The majority of Evans’ ballad settings for Thornhill and Miles Davis are vibrato-less excursions into mildly dissonant
territory. Hence, blending is the key element.

This arrangement opens and closes with a G carried over from Dave Brubecks’s The Duke. The motive in the muted
trumpets was composed by Kurt Weill (the composer of My Ship) to bridge the songs This is New and The Princess of Pure
Delight in the original presentation of Lady in the Dark; Evans clearly knew all of the music of this show, not just the songs
(similarly, the chord at the end is a bridge to the next selection on the album, Miles Ahead). This opening should be
mysterious, and even though the bass clarinet should also sound as if it is in the distance, it should still be heard.

Photo © Anita Evans and
Bopper Spock Suns Music

Page 3

The dynamic at the pick-up to bar 9 is crucial in shifting the mood
from slightly unsettling to a warm ballad. Everyone must be synchronized
perfectly on the triplets in bar 9 and the rhythms in bar 13, not behind
the beat, which can tend to happen since the French horns are leading.
As I have mentioned in other notes to the conductor in these
publications, Evans wrote the way musicians played, with a loose,
improvised sense, so the two-beat quintuplet in bar 10 is a particular
challenge to synchronize. Have the bass clarinet and tuba near each
other so they can sound like one person. Similarly, the double-time
section at bar 26 needs careful rehearsal so that no one instrument
sticks out.

On the original part, reed 2 plays both the flute and clarinet at bar 17;
the publisher decided to move the clarinet part played the 2nd time to
reed 1, who is otherwise tacet during this section (for the Davis/Evans
albums, reed 1 was always alto saxophone throughout). You may change
this back if you wish.

Please see the note on the score at bar 35. Trombone 3 has a quarter
tone which slides downward into the E in the next bar. Please do not
over-emphasize this note; it is just one more note in a chord that
should sound like a collective sigh by trombones.

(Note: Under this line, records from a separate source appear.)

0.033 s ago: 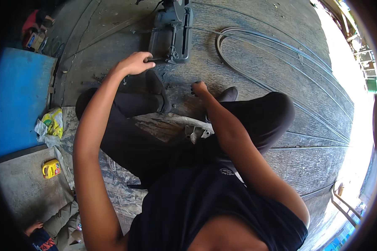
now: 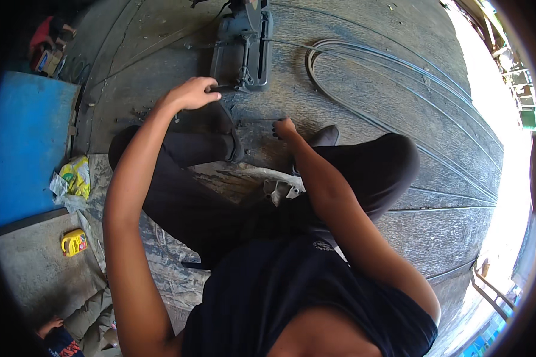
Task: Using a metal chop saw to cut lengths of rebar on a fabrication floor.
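Observation:
A dark chop saw (image 2: 239, 50) stands on the ground ahead of me, its vise screw running lengthwise along the base. My left hand (image 2: 192, 94) is at the base's near left corner, fingers curled around the short crank handle (image 2: 225, 88) of the vise. Lower and to the right, my right hand (image 2: 284, 127) is closed in a loose fist over the ground. What looks like a thin metal rod (image 2: 257, 121) runs leftward from its fingers; the grip itself is partly hidden. Between the hands is my dark boot (image 2: 235, 143), close to the saw.
A large coil of metal rod (image 2: 321, 77) spreads over the ground to the right. At left are a blue panel (image 2: 30, 149), a yellow plastic bag (image 2: 76, 177) and a yellow jug (image 2: 74, 243). Other people sit at upper left (image 2: 44, 38) and lower left (image 2: 62, 339).

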The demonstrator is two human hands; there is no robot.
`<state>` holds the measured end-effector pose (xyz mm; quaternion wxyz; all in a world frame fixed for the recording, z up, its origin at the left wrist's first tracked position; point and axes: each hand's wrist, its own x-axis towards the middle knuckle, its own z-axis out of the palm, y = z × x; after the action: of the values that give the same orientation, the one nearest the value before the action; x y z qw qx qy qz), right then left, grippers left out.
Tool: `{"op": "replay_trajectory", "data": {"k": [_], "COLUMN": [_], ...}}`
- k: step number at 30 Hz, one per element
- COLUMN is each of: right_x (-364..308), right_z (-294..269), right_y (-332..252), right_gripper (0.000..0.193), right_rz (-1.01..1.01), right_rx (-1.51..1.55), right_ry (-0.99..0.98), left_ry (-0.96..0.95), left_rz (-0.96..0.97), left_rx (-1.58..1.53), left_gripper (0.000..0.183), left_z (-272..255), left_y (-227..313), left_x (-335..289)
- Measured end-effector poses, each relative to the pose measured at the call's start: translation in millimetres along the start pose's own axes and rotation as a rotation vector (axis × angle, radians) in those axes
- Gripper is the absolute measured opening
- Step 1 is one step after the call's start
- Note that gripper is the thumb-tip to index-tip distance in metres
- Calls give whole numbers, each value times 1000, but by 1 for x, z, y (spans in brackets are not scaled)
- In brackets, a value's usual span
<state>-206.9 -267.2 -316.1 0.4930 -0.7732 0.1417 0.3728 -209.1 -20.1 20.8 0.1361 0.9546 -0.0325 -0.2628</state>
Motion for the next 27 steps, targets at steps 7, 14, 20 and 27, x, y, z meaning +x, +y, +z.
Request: {"op": "replay_trajectory", "data": {"k": [7,14,20,27], "right_x": [37,124,177,226], "right_z": [-60,-254,-351,-447], "right_y": [60,40,-5,34], "right_gripper": [25,16,37,35], "right_rz": [80,168,46,-124], "right_rx": [17,904,1280,1572], "right_ry": [199,474,538,593], "left_ry": [-67,94,81,5], "left_rz": [-22,-61,-21,-209], "left_rx": [101,-87,-137,-101], "left_gripper": [55,55,55,55], "left_z": [-39,-86,-91,-95], "left_y": [-12,-10,4,-7], "left_x": [13,-1,-5,22]}}
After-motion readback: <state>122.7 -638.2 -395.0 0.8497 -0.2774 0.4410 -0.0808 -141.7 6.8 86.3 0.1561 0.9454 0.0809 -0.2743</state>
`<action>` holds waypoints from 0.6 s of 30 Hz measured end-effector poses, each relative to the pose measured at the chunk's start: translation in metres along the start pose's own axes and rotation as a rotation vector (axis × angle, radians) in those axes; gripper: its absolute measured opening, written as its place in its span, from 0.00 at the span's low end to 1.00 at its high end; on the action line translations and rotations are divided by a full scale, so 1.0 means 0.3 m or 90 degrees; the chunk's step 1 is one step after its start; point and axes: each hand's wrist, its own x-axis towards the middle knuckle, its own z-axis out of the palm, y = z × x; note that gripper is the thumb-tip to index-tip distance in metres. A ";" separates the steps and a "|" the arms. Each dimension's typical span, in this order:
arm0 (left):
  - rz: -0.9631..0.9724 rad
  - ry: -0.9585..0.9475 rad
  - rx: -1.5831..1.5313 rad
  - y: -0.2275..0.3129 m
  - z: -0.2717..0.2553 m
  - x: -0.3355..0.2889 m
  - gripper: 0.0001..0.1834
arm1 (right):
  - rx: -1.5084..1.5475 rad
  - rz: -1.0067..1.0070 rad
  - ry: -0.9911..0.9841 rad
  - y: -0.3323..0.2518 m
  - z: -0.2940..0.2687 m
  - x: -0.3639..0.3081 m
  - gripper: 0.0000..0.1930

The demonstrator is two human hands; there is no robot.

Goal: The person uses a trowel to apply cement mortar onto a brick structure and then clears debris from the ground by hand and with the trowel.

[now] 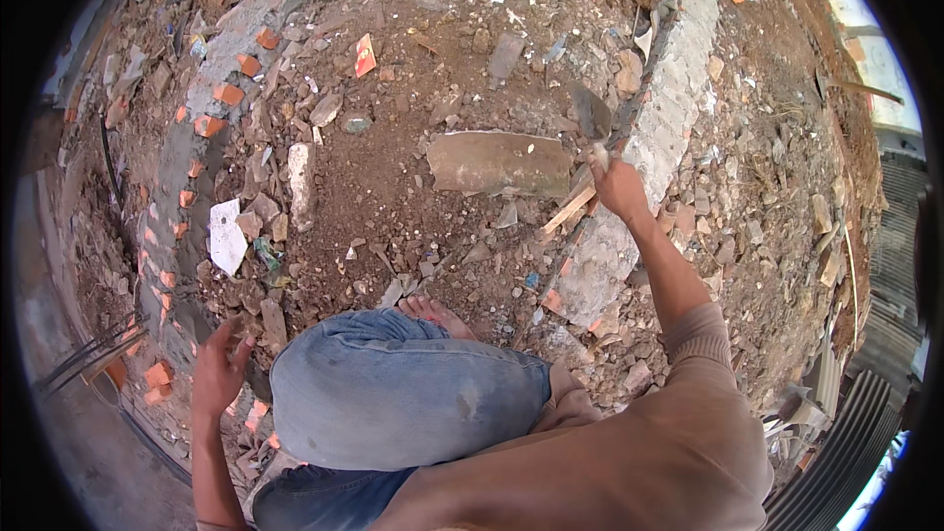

This music was written for the recording microphone and not for live
performance, so the woodwind parts may have to be miked slightly to be heard. They should not overwhelm the ensemble,
as Evans clearly wanted the brass to be the main accompaniment, with the woodwinds as color.

Even though it wasn’t used (perhaps Evans thought that the sound was overwhelming in the studio), the piano/celeste
works perfectly in a live setting, and ‘authenticity’ should not be the overriding consideration in using it or not.